» **EXERCISE GOAL**:
Output the data below exactly.

» **STORED DATA**:
▼
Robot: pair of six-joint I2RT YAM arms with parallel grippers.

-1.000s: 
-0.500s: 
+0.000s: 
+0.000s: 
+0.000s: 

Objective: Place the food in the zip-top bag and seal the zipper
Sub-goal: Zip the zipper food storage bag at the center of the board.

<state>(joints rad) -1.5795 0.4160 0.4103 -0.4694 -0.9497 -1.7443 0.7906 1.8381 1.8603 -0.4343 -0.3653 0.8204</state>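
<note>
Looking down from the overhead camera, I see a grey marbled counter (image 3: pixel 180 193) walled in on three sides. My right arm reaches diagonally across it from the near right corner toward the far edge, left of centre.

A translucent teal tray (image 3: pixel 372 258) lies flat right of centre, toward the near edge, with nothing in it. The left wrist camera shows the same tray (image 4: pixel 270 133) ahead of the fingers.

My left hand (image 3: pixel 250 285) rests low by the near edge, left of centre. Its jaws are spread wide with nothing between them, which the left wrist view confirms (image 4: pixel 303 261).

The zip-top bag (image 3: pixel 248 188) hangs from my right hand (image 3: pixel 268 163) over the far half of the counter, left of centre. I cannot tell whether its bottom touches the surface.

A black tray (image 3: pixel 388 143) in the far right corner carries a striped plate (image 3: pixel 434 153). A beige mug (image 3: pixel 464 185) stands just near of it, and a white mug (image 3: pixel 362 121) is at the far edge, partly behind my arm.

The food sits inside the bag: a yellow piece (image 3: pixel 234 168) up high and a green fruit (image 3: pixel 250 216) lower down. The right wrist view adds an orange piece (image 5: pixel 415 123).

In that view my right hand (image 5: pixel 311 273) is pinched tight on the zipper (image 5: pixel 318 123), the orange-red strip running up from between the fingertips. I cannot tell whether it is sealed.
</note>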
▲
» **SOLUTION TO THIS EXERCISE**:
Robot: pair of six-joint I2RT YAM arms with parallel grippers.

-1.000s: 
-0.500s: 
+0.000s: 
+0.000s: 
+0.000s: 

Objective: Place the food in the zip-top bag and seal the zipper
Sub-goal: Zip the zipper food storage bag at the center of the board.

<state>(joints rad) -1.5795 0.4160 0.4103 -0.4694 -0.9497 -1.7443 0.7906 1.8381 1.8603 -0.4343 -0.3653 0.8204</state>
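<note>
Looking down from the overhead camera, I see a grey marbled counter (image 3: pixel 180 193) walled in on three sides. My right arm reaches diagonally across it from the near right corner toward the far edge, left of centre.

A translucent teal tray (image 3: pixel 372 258) lies flat right of centre, toward the near edge, with nothing in it. The left wrist camera shows the same tray (image 4: pixel 270 133) ahead of the fingers.

My left hand (image 3: pixel 250 285) rests low by the near edge, left of centre. Its jaws are spread wide with nothing between them, which the left wrist view confirms (image 4: pixel 303 261).

The zip-top bag (image 3: pixel 248 188) hangs from my right hand (image 3: pixel 268 163) over the far half of the counter, left of centre. I cannot tell whether its bottom touches the surface.

A black tray (image 3: pixel 388 143) in the far right corner carries a striped plate (image 3: pixel 434 153). A beige mug (image 3: pixel 464 185) stands just near of it, and a white mug (image 3: pixel 362 121) is at the far edge, partly behind my arm.

The food sits inside the bag: a yellow piece (image 3: pixel 234 168) up high and a green fruit (image 3: pixel 250 216) lower down. The right wrist view adds an orange piece (image 5: pixel 415 123).

In that view my right hand (image 5: pixel 311 273) is pinched tight on the zipper (image 5: pixel 318 123), the orange-red strip running up from between the fingertips. I cannot tell whether it is sealed.
</note>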

No additional output is required.